I have had a running argument with my friend Steve Skojec about the value of university. I keep posting articles about how university is mostly a scam and a snare for the lazy and unimaginative young to trap them into lifelong debt and detachment from reality. Of course, Steve is a guy who got a degree in communications and just about lives online and has admitted that he just doesn't have most of the practical skills we used to take for granted. I also "live in my head" a good deal and I write for a living, but I did do two trades courses, one in joinery (making things out of wood) and another in cheffing. And I hung around my engineer parents a good deal and learned things from them. We lived in the arctic where The Real is rather more in-your-face than it tends to be in an urban setting. When my motorcycle didn't work, my mother refused to pay to get it fixed. Instead, she lent me her tool box, handed me the owner's manual and told me to figure it out myself. It took me a couple of days, but I did it (had to take apart the carburetor and replace the float valve). I figured (and this was her reasoning too) that if I could follow a recipe in a cookbook, I could probably work this out too.

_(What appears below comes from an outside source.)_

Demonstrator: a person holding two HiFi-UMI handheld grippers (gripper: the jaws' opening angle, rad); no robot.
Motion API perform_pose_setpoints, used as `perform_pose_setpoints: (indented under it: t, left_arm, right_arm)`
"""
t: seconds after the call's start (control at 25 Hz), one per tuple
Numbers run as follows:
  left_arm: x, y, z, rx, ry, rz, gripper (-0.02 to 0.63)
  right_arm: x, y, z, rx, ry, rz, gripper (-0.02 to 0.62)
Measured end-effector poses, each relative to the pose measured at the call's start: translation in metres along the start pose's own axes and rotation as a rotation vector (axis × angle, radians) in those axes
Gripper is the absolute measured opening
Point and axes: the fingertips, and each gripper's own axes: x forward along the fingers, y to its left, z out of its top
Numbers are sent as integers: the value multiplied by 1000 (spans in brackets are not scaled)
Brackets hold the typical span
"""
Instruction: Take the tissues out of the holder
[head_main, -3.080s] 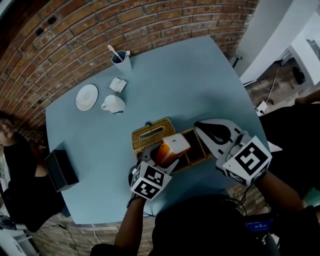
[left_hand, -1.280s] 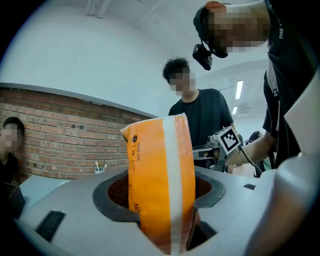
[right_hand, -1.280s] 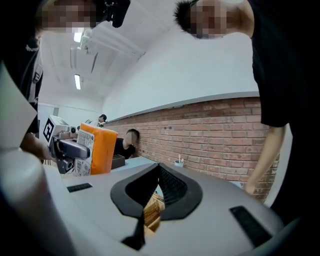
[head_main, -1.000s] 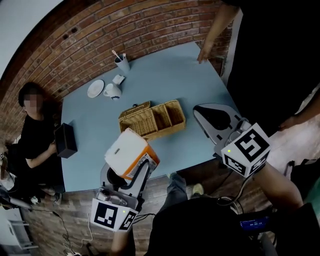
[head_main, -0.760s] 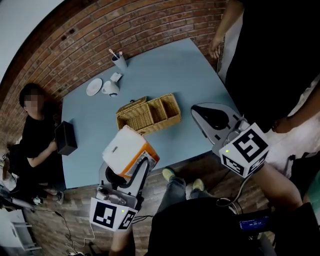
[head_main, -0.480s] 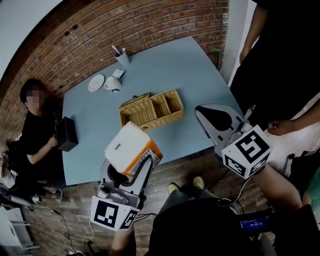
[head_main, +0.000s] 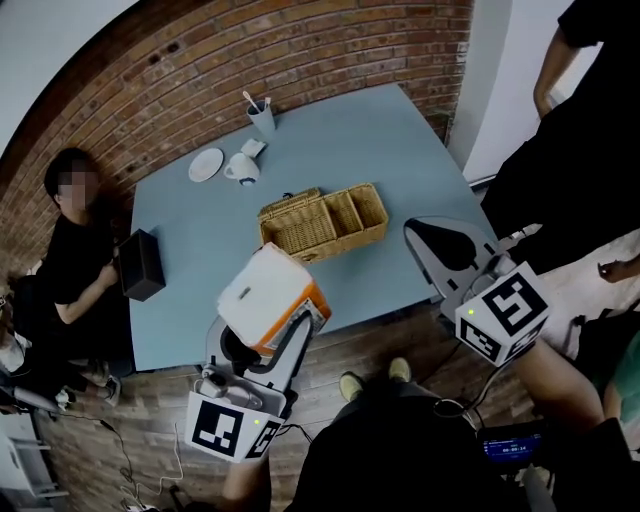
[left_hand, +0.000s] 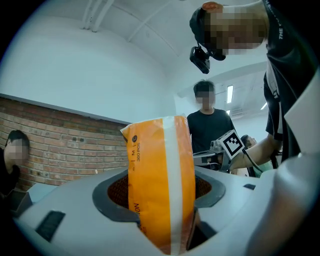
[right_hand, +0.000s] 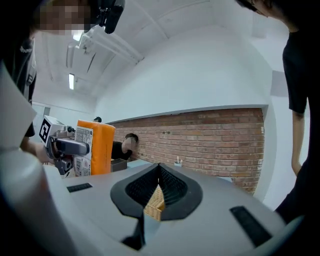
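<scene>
An orange and white tissue pack (head_main: 268, 298) sits between the fingers of my left gripper (head_main: 262, 335), which is shut on it and held over the wooden floor, off the table's near edge. In the left gripper view the pack (left_hand: 160, 185) stands upright and fills the gap between the jaws. The wicker holder (head_main: 322, 222) lies on the blue table (head_main: 400, 150), with nothing showing in its compartments. My right gripper (head_main: 420, 232) hangs to the right of the holder with its jaws together and nothing in them. In the right gripper view, the pack (right_hand: 92, 147) shows at left.
At the table's far corner stand a cup with utensils (head_main: 262, 113), a saucer (head_main: 207, 164) and a white mug (head_main: 243, 169). A black box (head_main: 141, 264) sits at the left edge by a seated person (head_main: 70, 230). Another person (head_main: 570, 130) stands at right.
Three seconds ago the pack was at the holder. Now it is clear of the table in my left gripper. Over the last second both grippers drew slightly back; the person at right moved off.
</scene>
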Motion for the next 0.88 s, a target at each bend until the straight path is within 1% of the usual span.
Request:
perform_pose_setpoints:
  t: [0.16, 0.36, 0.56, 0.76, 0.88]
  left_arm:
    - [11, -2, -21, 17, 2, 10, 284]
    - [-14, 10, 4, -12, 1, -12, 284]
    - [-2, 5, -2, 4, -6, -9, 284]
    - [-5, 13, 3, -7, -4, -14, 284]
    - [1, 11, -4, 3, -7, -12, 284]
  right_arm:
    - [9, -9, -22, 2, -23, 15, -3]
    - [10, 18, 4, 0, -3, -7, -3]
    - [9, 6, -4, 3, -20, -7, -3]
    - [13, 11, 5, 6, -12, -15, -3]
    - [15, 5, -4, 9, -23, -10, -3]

I think our friend Mike Rowe in the video above is right. I think some people really ought not to be encouraged to "follow their dreams" but to have dreams that are realistically achievable. I once had a class of young catechism students, and I asked them to give me a show of hands of who was planning to go to university. The kids, all about 14 years old, all stuck up their hands except one. I asked them, "Now, who has some serious interest in one particular subject they want to go to university to study, like biology or math or history?" No hands. Then I looked at the kid who hadn't put up his hand and asked him what he was going to do. He said he was going to apprentice with his dad as a plumber. He said he'd seen his father do useful skilled work and be his own boss, running a business that made a good living and supporting his whole family. He said that he could expect a starting salary of about $40,000 a year and would be his own man, without debt.
It's not so much that a person who has gone through university is necessarily going to be useless in the real world. It's not even that a tradesman will necessarily be more independent. It's that the culture does not value the independent mindset. We don't even bother to get things repaired by other people any more. Now we have chained ourselves to the consumer machine to the point where if something stops working we throw it out and buy a new one. We're slaves, and humans aren't meant to be slaves.